Most people, it seems, believe children automatically acquire motor skills as their bodies develop -- that it's a natural, "magical" process that occurs along with maturation. Unfortunately, this is an easy assumption to make. After all, one day the infant simply rolls over, eventually begins to crawl and creep, and then, with only a little assistance and a lot of enthusiastic encouragement from adults, takes those first steps. Then, almost before we know it, the child is off and running. So it certainly appears those motor skills miraculously occur and take care of themselves. And, to a certain extent, it's true. However, maturation takes care of only part of the process -- the part that allows a child to execute most movement skills at an immature level.
What does that mean? That means a child who "throws like a girl" or runs "funny" or only by accident manages to connect foot to ball. It means a child who eventually loses confidence in his ability to play like the other kids. He feels clumsy and inferior and, to avoid humiliation, avoids physical activity. He grows up with the belief that he "can't throw," "can't dance," is "uncoordinated," or "lousy at anything physical." He becomes one of the couch potatoes among us.

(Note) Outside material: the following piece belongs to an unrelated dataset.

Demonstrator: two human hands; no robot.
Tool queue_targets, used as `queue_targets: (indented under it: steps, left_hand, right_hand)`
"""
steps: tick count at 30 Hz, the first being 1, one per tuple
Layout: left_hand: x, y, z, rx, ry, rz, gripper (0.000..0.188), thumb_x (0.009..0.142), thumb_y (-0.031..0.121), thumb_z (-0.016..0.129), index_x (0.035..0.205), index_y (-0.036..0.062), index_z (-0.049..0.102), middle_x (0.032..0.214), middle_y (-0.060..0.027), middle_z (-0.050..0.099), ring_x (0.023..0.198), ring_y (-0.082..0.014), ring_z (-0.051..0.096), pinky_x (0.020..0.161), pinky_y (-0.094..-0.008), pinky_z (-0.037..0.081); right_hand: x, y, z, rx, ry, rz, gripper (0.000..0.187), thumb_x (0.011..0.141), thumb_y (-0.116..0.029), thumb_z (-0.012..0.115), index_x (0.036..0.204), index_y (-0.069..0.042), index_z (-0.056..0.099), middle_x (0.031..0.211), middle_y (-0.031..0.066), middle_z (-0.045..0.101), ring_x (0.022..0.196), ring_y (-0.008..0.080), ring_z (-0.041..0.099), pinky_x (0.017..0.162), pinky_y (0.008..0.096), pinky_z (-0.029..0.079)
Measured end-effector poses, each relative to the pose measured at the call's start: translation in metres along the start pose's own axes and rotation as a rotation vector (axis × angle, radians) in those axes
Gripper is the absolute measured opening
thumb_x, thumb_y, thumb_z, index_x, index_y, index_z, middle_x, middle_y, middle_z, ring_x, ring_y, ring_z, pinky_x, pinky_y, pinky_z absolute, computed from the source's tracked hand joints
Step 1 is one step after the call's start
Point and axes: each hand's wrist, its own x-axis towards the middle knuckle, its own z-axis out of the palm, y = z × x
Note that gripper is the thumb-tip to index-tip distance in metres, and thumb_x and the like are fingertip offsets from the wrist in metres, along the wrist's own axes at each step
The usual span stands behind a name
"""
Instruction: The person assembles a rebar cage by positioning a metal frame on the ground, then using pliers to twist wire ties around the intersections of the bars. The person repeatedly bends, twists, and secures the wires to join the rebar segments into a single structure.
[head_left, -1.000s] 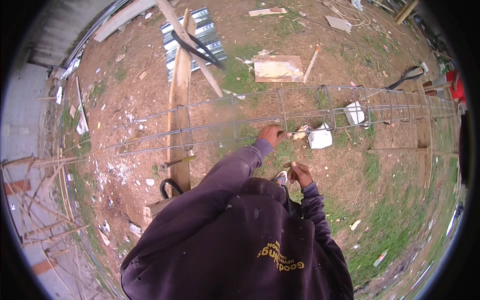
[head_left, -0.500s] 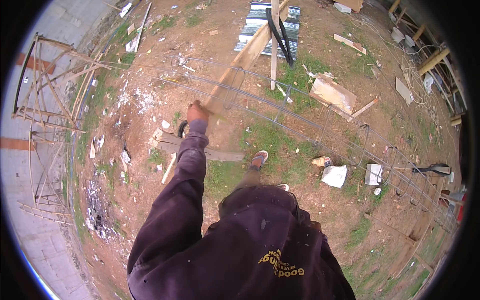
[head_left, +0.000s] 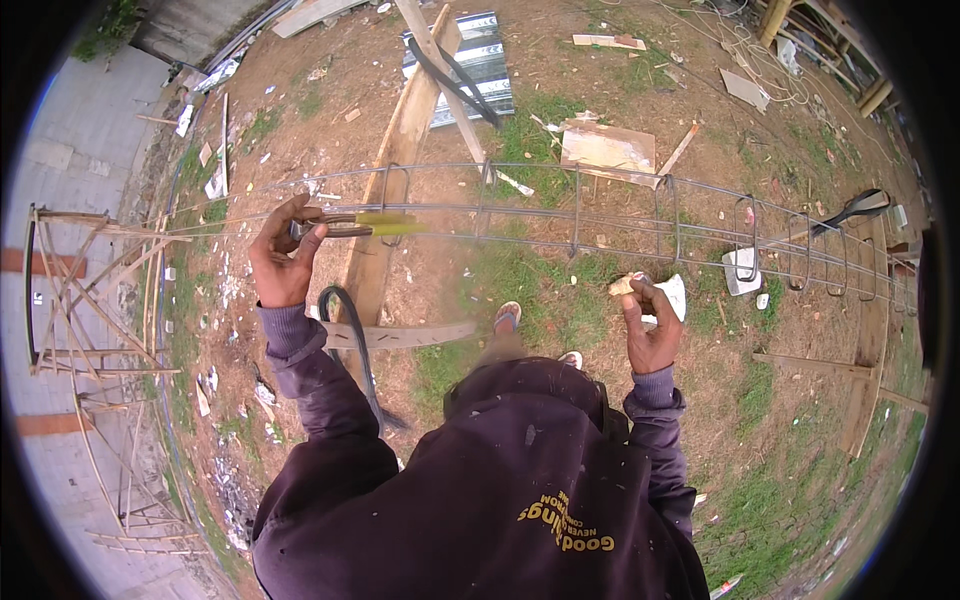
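Observation:
My left hand (head_left: pixel 283 262) is raised over the left part of a long steel rebar cage (head_left: pixel 575 213). Its thumb and fingers are closed on the metal end of pincers (head_left: pixel 385 222), whose yellow handles point right and look blurred. On the near side of the cage, my right hand (head_left: pixel 655 330) is up with thumb and fingertips pinched together. Anything thin between those fingertips is too small to make out; a tan scrap (head_left: pixel 626 287) shows just beyond them. Square stirrups (head_left: pixel 668 220) ring the long bars, closer together toward the right.
A wooden plank (head_left: pixel 405 130) slants under the cage, with a post (head_left: pixel 440 60) and black strands (head_left: pixel 455 85) at its far end. Another black looped bundle (head_left: pixel 350 340) hangs by a near board (head_left: pixel 420 335). A wooden frame (head_left: pixel 95 280) stands left; a plywood piece (head_left: pixel 608 146) lies beyond.
My left hand has left the plank and risen leftward, with the pincers now plainly seen in it. My right hand has come up into view. The view has turned somewhat.

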Motion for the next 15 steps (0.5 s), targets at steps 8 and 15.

Physical education class can help prevent the potato! Someone needs to teach young children where their elbows and shoulders are, about the space immediately surrounding their bodies (and what they're able to do within it), how to stop and start, and the many ways in which it's possible to move. Someone needs to offer instruction, practice opportunities, assessment, and the chance to fine-tune. Someone needs to help children retain the love of movement with which they're born so they will keep moving. And that someone should be a trained physical education professional.
Perhaps you have the same memories of "gym class" that I have, in which case you'd be justified in wondering why, when the budget gets tight, we should continue financing the agony of innocent children. To you I would suggest that times have changed -- and so has PE -- and that you go to the website of the National Association for Sport and Physical Education to learn how.
And if you're one of those people who believe that young children already "move enough," I would recommend that you listen to what the experts had to say about the growing physical inactivity crisis -- and the facts about how much movement preschoolers actually experience - in this segment of Body, Mind and Child.
Why do kids need PE? Given the staggering rates of childhood and adult obesity, and health risk factors such as hypertension and arteriosclerosis appearing at younger and younger ages, it would seem the answer is obvious.
Follow Rae Pica on Twitter: www.twitter.com/@bodymindchild
NO ONE should be WATCHING... everyone should be DOING!
We're learning from our mistakes, and the future of our country's health depends on it. There are Gym Teachers and there are PHYSICAL EDUCATORS!!!
"Gym teachers" and "physical educators" indeed!
Prepare kids for fitness activities that they can and are likely to keep up as they get older. Not only for their 20's, but their 50's and later. As for me, I walk. Line and square dancing are reasonable activities. I have had my daughter do 7 years of Ukrainian folk dancing. I frequently take her on 2 mile walks. My sister did Irish folk dancing.
I forced my kids to learn to swim. But there is no way I am going to push competitive athletics on a kid who isn't interested.
Although there are still developmentally inappropriate PE programs out there (what you describe in your first paragraph), there are far more programs adhering to the "New PE," which does indeed prepare kids for "fitness activities that they can and are likely to keep up as they get older!"
Thanks for posting such a passionate and worthy article.
I work with the Global Corporate Challenge, an exciting wellbeing programme aimed to simply Get The World Moving, therefore couldn't agree more with what you have highlighted above.
More importanatly however we also offer a FREE school-based programme for kids, The Global Children's Challenge whereby students join classes from around the world get more physically active. It's great way for students to learn more about different countries and cultures, develop their geography and mathematics, all whilst being active and having fun.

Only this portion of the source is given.